Thursday's announcement could add another $1.2 trillion to $1.7 trillion to the Fed's balance sheet, she said.
TIED TO THE MAST
The Fed has kept short-term rates near zero since December 2008, and Fed Chairman Ben Bernanke has led the U.S. central bank into ever-newer territory to lower real rates further.
After the first round of bond-buying in 2008 and 2009, the Fed resorted in 2010 and 2011 to a second round to ward off deflation as the recovery faltered.
As he doubles down on quantitative easing, Bernanke's approach looks flexible enough to win support from both ends of the Fed spectrum - the doves who want more easing to bring down unemployment, and the hawks who worry that more easing could overheat the economy and spark inflation.
"Everybody likes tying it to economic conditions," said Paul Ashworth, chief U.S. economist at Toronto-based Capital Economics. He estimates the program could eventually grow to between $960 billion to $1.44 trillion in size.
"The doves like this because they think the markets will think it's even bigger" than QE2, he said. At the same time, "it gives the hawks something, that if the economy picks up, they can get this stopped."
The Fed did not say how big it expects its latest program to be, but the clues are plain in its quarterly economic forecasts, also published Thursday.
Only three Fed policymakers expect the unemployment rate, now at 8.1 percent, to fall more than half a percentage point by the end of next year.
If the Fed sees 7 percent as substantial progress, the forecasts suggest continued bond buying through late 2014; if a bit lower, bond-buying could be needed through mid-2015, Ashworth said. Underscoring that interpretation, the Fed said Thursday it expects to keep rates low until at least then.
Before the crisis, unemployment was closer to 5 percent.
Chicago Fed President Charles Evans has spent the last year arguing strongly for the Fed to tie monetary policy more closely to economic milestones by vowing to keep rates low until unemployment fell below 7 percent.
Doing so, he says, would avoid the temptation of backing off from easing at the first signs of economic strengthening.
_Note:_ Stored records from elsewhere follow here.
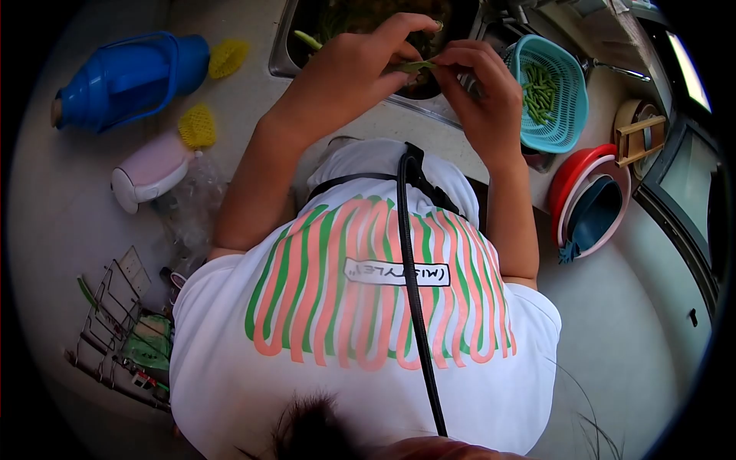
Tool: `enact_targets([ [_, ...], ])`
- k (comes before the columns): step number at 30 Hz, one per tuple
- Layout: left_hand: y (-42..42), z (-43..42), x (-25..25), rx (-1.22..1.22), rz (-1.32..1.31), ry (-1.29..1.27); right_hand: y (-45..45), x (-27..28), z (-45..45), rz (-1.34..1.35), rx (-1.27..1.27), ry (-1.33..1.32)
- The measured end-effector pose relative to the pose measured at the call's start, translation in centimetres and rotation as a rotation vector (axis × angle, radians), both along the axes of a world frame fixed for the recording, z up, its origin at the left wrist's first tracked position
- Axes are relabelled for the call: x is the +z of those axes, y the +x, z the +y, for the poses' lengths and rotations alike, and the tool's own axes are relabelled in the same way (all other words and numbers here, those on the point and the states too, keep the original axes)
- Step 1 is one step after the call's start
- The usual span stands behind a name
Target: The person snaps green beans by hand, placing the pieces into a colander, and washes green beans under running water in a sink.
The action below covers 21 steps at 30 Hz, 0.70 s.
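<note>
Over the sink (282, 54), my left hand (368, 65) and my right hand (479, 77) meet, each with its fingers closed on a thin green bean (415, 66). The bean runs between the fingertips of both hands. A pale green stalk (308, 40) pokes up inside the sink, beside my left hand. Dark, leafy-looking contents in the sink are partly hidden by my hands. To the right of my right hand stands a turquoise basket (571, 115) with several short pieces of green bean (539, 92) in it.
On the left are a blue thermos flask (115, 80), yellow mesh sponges (228, 58), a pink-and-white container (153, 170), a clear plastic bag (192, 203) and a wire rack (111, 322). Nested basins (563, 180) and a wooden-handled pot (640, 134) sit at right, near a window.
</note>
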<state>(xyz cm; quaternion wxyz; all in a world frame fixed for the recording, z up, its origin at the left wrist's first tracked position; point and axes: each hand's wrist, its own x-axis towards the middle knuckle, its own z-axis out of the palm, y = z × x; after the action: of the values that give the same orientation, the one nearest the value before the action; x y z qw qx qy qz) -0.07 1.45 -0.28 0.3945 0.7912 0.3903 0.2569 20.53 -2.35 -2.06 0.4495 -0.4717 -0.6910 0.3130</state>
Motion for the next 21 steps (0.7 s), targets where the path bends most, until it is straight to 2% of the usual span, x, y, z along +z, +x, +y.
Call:
enact_targets([
  [7, -1.0, 1.1, 0.2, -0.047, 0.230, 0.385, 0.3, -0.4, -0.4, 0.215, -0.046, -0.142],
  [9, -1.1, 1.4, 0.5, -0.061, 0.234, 0.442, 0.3, -0.4, -0.7, 0.320, -0.058, -0.204],
  [15, -1.3, 1.4, 0.6, -0.093, 0.198, 0.443, 1.1, -1.1, -0.7, 0.244, -0.068, -0.166],
  [18, -1.2, 1.4, 0.6, -0.127, 0.211, 0.475, 0.4, 0.3, 0.0, 0.020, -0.052, -0.021],
  [21, -0.7, 1.3, 0.8, -0.122, 0.227, 0.497, 0.6, 0.6, 0.5, -0.378, -0.031, 0.235],
])
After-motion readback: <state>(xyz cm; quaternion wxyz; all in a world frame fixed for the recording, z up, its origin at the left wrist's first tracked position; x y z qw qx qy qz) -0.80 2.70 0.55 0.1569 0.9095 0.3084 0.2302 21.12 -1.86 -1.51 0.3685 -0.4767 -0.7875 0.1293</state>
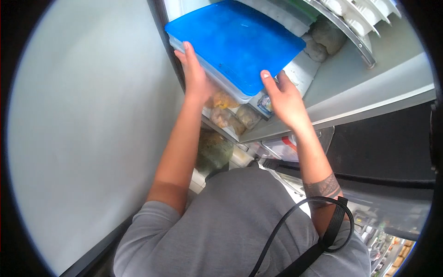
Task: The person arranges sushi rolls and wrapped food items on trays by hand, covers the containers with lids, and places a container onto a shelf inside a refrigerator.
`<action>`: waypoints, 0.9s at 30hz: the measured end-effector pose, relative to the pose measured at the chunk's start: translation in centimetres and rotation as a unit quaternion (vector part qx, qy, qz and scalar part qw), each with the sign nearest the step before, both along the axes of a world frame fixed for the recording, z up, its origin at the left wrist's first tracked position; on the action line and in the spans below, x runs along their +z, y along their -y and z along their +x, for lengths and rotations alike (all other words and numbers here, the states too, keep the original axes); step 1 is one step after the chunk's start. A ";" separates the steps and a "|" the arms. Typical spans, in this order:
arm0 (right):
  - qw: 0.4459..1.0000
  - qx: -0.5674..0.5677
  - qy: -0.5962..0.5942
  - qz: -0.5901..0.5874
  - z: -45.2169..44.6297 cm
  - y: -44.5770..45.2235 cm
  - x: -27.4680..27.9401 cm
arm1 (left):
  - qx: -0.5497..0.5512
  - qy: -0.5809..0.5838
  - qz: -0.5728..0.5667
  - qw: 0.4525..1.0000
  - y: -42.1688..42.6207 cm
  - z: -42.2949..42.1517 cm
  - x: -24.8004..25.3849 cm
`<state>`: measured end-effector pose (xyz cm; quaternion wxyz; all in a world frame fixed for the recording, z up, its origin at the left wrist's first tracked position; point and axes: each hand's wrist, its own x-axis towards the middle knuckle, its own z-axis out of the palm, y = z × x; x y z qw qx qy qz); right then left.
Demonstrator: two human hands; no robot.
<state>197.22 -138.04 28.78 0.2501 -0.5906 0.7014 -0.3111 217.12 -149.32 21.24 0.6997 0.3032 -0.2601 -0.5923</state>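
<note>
A clear plastic container with a flat blue lid (235,44) is held at the front of an open cold compartment. On its left side my left hand (194,76) grips the edge, thumb up along the rim and the other fingers partly hidden behind. At the right front corner is my right hand (285,94), its thumb by the lid's edge and its fingers partly hidden beyond. Below the container, bags of food (226,119) lie in a lower part of the compartment.
The open door (87,115) fills the left side. At the upper right are a metal-edged rack with white trays (362,16) and wrapped round items (325,39). A dark surface (383,143) lies to the right. A black cable (277,226) loops near my right arm.
</note>
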 end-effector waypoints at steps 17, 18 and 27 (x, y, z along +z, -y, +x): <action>0.911 0.204 -0.236 -0.270 5.2 -0.4 1.8 | 0.093 -0.006 -0.002 0.996 5.1 1.7 -1.7; 0.917 0.209 -0.225 -0.255 5.3 0.3 1.5 | 0.096 -0.007 -0.003 0.995 5.2 1.7 -1.8; 0.851 0.235 -0.243 -0.403 3.2 2.3 3.5 | 0.092 -0.020 -0.042 0.995 5.1 1.5 -2.5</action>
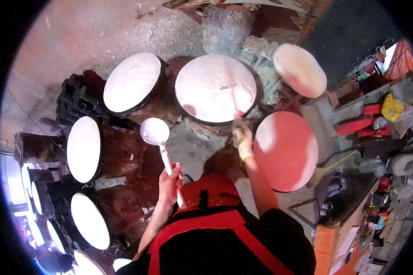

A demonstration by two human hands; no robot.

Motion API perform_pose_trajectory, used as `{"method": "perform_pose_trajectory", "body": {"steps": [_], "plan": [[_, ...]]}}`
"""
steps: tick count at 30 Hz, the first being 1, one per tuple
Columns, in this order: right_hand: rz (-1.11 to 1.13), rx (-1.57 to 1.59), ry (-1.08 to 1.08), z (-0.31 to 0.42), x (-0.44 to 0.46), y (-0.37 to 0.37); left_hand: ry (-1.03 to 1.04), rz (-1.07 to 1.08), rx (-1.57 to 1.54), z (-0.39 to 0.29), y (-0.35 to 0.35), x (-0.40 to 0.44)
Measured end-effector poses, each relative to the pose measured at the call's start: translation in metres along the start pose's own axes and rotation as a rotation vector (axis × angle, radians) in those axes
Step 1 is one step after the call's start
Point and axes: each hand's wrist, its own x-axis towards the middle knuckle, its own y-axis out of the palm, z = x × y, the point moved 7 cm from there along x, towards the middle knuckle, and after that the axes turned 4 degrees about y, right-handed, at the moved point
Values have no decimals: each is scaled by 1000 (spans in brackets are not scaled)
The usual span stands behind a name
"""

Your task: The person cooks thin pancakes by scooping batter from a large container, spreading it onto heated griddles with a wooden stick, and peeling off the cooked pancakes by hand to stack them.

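Note:
My left hand (pixel 169 182) is wrapped round the handle of a white ladle-like tool (pixel 155 132), its round head pointing away from me. My right hand (pixel 241 137) wears a pale, soiled glove and is held at the near edge of a large round white surface (pixel 211 87). Its fingers are bent and blurred; whether they hold something cannot be made out. Just right of that hand is another round surface (pixel 287 151), lit reddish. A round white top (pixel 133 82) lies beyond the ladle to the left.
More round white tops (pixel 84 149) on dark drums run down the left side. A pale round piece (pixel 300 70) is at the back right, near a grey bucket (pixel 226 30). At the right stand a dark-topped table (pixel 344 195) and red and yellow items (pixel 392 108).

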Motion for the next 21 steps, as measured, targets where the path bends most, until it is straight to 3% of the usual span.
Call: {"method": "perform_pose_trajectory", "body": {"steps": [1, 3, 5, 6, 8, 10, 11, 12, 14, 16, 18, 19, 21], "plan": [[-222, 220, -121, 1, -5, -12, 27, -7, 12, -6, 0, 0], [-294, -89, -114, 16, -33, -7, 15, -31, 17, -9, -2, 4], [-224, -375, -337, 32, -37, 30, -9, 37, -39, -9, -3, 11], [-67, -136, -118, 3, -29, 33, -21, 69, -65, -8, -4, 14], [104, -312, -57, 28, -28, 42, 6, 95, -87, -3, -8, 22], [-78, -409, -201, 58, -35, 24, 44, 109, -109, -1, -10, 27], [-191, -450, -402, 56, -34, 9, 44, 96, -81, 1, -14, 30], [-376, -255, -421, 34, -34, -7, 47, 82, -59, 2, -18, 34], [-284, -461, -365, 31, -49, 7, -4, 72, -43, 3, -19, 32], [-179, -362, -244, 11, -35, 17, -101, 87, -58, 2, -16, 27], [-64, 440, -33, -11, 1, 3, -157, 183, -30, 13, -16, 32], [-162, 655, 119, -14, 14, -9, -182, 233, -13, 15, -16, 34], [-308, 190, -89, -11, 27, -36, -147, 271, 51, 11, -10, 35]]}}
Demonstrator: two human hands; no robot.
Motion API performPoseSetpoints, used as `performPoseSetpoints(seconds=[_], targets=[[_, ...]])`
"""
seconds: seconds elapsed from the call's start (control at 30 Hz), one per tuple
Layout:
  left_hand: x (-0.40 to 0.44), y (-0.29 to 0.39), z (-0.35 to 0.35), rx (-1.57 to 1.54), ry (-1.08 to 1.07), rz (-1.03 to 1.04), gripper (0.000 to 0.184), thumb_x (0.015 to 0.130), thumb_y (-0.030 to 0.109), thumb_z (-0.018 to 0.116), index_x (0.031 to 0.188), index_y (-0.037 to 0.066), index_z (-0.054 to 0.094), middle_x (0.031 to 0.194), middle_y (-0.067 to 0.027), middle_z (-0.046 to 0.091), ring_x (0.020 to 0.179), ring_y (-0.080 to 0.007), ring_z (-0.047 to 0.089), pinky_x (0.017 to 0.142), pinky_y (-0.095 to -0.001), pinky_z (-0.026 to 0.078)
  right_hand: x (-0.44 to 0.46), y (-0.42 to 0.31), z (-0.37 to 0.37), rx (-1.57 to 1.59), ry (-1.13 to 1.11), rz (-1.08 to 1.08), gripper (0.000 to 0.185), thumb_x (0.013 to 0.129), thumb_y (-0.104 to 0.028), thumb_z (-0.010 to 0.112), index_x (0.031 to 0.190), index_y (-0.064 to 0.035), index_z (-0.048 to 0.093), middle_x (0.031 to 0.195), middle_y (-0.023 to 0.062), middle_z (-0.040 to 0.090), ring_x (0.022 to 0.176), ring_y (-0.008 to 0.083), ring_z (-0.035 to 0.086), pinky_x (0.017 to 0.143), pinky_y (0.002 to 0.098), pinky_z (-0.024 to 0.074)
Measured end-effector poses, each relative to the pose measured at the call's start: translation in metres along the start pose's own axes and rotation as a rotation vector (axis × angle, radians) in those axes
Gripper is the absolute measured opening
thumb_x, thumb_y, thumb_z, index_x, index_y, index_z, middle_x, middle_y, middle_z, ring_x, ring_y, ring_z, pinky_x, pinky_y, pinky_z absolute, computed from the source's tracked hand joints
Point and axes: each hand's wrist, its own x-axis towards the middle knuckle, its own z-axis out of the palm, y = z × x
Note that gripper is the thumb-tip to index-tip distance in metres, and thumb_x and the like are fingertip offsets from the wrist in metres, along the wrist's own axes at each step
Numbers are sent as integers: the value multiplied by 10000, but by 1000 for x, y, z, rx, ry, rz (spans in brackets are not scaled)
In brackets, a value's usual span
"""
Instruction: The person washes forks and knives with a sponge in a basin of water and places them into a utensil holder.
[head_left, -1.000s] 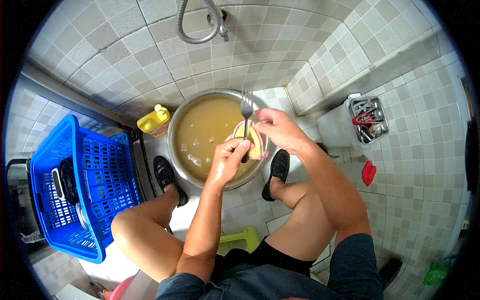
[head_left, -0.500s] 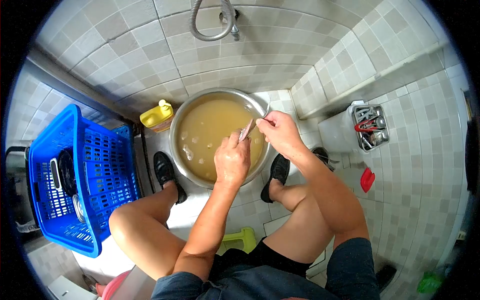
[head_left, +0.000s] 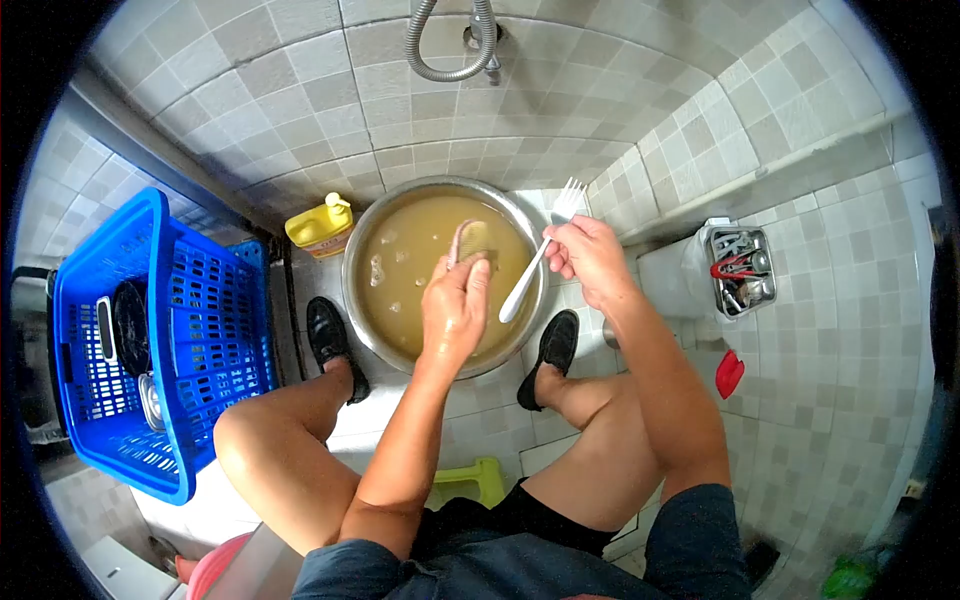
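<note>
My left hand [head_left: 456, 307] is closed around a yellow and pink sponge or cloth [head_left: 472, 240], held above the murky water of a round metal basin [head_left: 354, 330]. Between the fingertips of my right hand [head_left: 590, 258] is a metal fork [head_left: 543, 246], tines up and handle slanting down to the left, over the basin's right rim. The fork and the sponge are apart.
On the left stands a blue plastic basket [head_left: 180, 350] with dishes inside. A yellow bottle [head_left: 322, 226] is behind the basin. To the right are a container of cutlery [head_left: 742, 268] and a red object [head_left: 730, 373]. A metal hose [head_left: 450, 74] hangs from the wall.
The fork has left my left hand and is now in my right hand, moved right. My left hand has turned over with the sponge and shifted slightly left.
</note>
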Motion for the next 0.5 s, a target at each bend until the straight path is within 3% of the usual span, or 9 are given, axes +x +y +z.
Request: performPoseSetpoints(seconds=[0.1,0.13,0.17,0.23,0.33,0.5], targets=[[3,-26,-1,-183,-29,-166,316,973,215,581,1092,-55,694,954,-245,669,880,-327,676,820,-383,526,-4,-3,1,-6,-50,36,136,878,-136,620,874,0,629,739,59,610,575,109,550,488,240,405],[3,-30,-1,-230,-15,-203,309,979,206,587,1112,-51,695,924,-162,703,868,-226,673,792,-338,534,-5,-3,1,-10,-52,37,136,878,-136,620,874,0,629,739,59,610,575,109,550,488,240,405],[2,-33,-1,-232,-13,-206,309,979,206,587,1112,-51,695,924,-162,703,868,-226,673,792,-338,534,-6,-4,3,3,-72,44,136,879,-138,621,873,-2,628,733,55,604,578,109,553,488,241,408],[3,-31,-3,-452,-108,-474,307,982,214,604,1126,-42,697,966,-80,709,880,-140,650,769,-296,535,-6,-5,3,14,-93,51,135,880,-140,621,872,-4,626,727,52,598,581,109,555,487,242,411],[5,-33,-3,-529,-163,-486,313,985,216,612,1162,-32,686,1034,-42,699,902,-97,630,773,-278,532,-5,-6,3,8,-142,60,138,891,-140,609,872,-4,621,746,64,617,594,111,568,487,245,416],[6,-25,-5,-738,-218,-471,326,967,159,624,1240,-17,648,1128,-63,677,942,-112,626,795,-286,530,-16,-5,14,-182,-342,57,182,950,-167,569,887,-1,604,794,77,656,610,107,583,496,231,423]])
In a series of speeches in recent months, he has likened a strong Fed commitment to low rates to a modern-day Ulysses tied to the mast of his ship, prevented from responding to the siren call of premature monetary tightening.
While the Fed did not embrace Evans' 7-percent unemployment rate target, it did adopt his view that the Fed should hold fast to easy policy even after the recovery picks up speed -- a historic shift in policy.
DON'T STOP 'TIL YOU GET ENOUGH
Any eventual ceiling on the size of QE3 looks sky-high. The Fed may only buy Treasuries and agency-backed debt, and some Fed officials say it has bought nearly as much of the U.S. national debt as it can without impairing the market's function.
But with mortgage-backed securities, there is plenty room to run: economists estimate the size of that market at more than $7 trillion, although the Fed would need to avoid disrupting the market's function.
Michael Gapen, an economist at Barclays, sees QE3 topping out at $700 billion - slightly more than the second round of quantitative easing, but less than half the first.
The impact, he said, could be limited to boosting economic growth by a few tenths of a percentage point, although that could be enough to generate momentum.
"If you can keep the economy persistently above trend, then that has a self-reinforcing effect," he said.
Combined with the European Central Bank's vow to buy as many bonds as needed from euro zone states -- on condition they undertake reforms -- QE3 "has the potential to be very positive for the U.S. economy," Gapen said.
However, he said one real threat to the economy remains: a raft of tax increases and spending cuts that will automatically take effect at the end of the year unless Congress acts.
But if lawmakers successfully avoid the so-called fiscal cliff, the outcome for the economy could beat expectations and ultimately trim the size of QE3.